__Exercise prompt__.
For every line that contains the string "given", pull that line out of the material below.

────────────────────

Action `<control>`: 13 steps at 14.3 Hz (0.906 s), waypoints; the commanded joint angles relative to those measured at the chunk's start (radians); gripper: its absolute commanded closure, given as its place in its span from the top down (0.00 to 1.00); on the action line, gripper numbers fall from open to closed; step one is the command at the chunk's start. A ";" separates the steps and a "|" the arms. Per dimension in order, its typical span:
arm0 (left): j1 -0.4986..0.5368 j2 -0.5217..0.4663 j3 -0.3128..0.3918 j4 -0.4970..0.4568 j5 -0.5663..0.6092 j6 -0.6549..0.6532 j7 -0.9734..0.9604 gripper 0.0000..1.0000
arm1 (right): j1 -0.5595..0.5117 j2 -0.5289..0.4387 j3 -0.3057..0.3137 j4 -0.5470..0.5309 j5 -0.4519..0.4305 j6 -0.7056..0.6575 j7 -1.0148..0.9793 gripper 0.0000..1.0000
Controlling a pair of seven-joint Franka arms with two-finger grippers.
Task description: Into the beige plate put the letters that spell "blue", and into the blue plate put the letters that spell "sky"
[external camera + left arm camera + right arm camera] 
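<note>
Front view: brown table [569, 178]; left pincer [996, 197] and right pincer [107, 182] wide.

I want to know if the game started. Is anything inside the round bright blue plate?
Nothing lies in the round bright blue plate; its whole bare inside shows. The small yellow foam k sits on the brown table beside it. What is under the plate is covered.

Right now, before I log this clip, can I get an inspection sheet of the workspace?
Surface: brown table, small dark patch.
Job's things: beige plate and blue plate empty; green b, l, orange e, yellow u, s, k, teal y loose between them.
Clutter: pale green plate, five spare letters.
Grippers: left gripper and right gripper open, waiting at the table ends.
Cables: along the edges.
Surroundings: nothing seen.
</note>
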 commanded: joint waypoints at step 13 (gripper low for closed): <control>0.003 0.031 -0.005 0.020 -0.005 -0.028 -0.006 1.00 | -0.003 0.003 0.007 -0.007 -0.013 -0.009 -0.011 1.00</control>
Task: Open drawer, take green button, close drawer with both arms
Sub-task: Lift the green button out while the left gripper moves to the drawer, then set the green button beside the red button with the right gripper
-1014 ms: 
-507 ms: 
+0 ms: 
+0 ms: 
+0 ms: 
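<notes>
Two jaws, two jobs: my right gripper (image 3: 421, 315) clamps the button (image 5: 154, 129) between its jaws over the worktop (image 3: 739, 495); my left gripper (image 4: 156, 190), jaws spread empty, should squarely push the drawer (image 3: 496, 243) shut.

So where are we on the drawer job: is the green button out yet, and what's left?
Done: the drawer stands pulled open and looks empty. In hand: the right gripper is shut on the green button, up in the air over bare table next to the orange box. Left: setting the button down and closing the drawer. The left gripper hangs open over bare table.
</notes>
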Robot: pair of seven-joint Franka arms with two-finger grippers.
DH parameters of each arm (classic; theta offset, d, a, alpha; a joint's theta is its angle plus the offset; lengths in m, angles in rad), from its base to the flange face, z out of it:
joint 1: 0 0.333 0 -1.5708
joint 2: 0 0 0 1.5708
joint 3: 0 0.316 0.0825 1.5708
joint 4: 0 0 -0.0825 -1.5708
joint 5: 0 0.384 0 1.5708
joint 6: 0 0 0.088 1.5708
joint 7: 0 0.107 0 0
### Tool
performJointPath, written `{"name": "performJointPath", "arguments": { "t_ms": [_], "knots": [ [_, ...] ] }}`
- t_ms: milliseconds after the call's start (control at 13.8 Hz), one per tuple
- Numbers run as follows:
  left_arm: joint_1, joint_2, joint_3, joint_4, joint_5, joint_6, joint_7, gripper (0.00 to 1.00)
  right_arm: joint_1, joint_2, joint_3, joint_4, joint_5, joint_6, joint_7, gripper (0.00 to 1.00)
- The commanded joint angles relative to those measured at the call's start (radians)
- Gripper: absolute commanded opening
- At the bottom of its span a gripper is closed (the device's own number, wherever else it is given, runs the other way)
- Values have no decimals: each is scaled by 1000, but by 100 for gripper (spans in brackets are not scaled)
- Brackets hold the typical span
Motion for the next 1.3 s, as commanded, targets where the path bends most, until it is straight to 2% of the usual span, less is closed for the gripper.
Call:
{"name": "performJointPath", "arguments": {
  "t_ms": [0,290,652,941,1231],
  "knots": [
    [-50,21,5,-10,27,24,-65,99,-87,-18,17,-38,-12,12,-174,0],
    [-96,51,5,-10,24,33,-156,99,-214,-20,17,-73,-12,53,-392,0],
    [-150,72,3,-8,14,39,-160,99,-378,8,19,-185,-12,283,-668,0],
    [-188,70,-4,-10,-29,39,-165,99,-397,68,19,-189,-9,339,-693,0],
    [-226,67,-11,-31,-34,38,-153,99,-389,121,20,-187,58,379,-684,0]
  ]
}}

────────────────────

__Output for this task__.
Action `<control>`: 13 steps at 14.3 Hz (0.906 s), waypoints; the commanded joint angles relative to those measured at the chunk's start (radians); gripper: its absolute commanded closure, given as its place in its span from the top down (0.00 to 1.00); on the action line, gripper numbers fall from open to closed; step one is the command at the chunk's start. A ";" separates the steps and a "|" the arms. Per dimension in order, its typical span:
- At the bottom of its span a gripper is closed (the device's own number, wherever else it is given, runs the other way)

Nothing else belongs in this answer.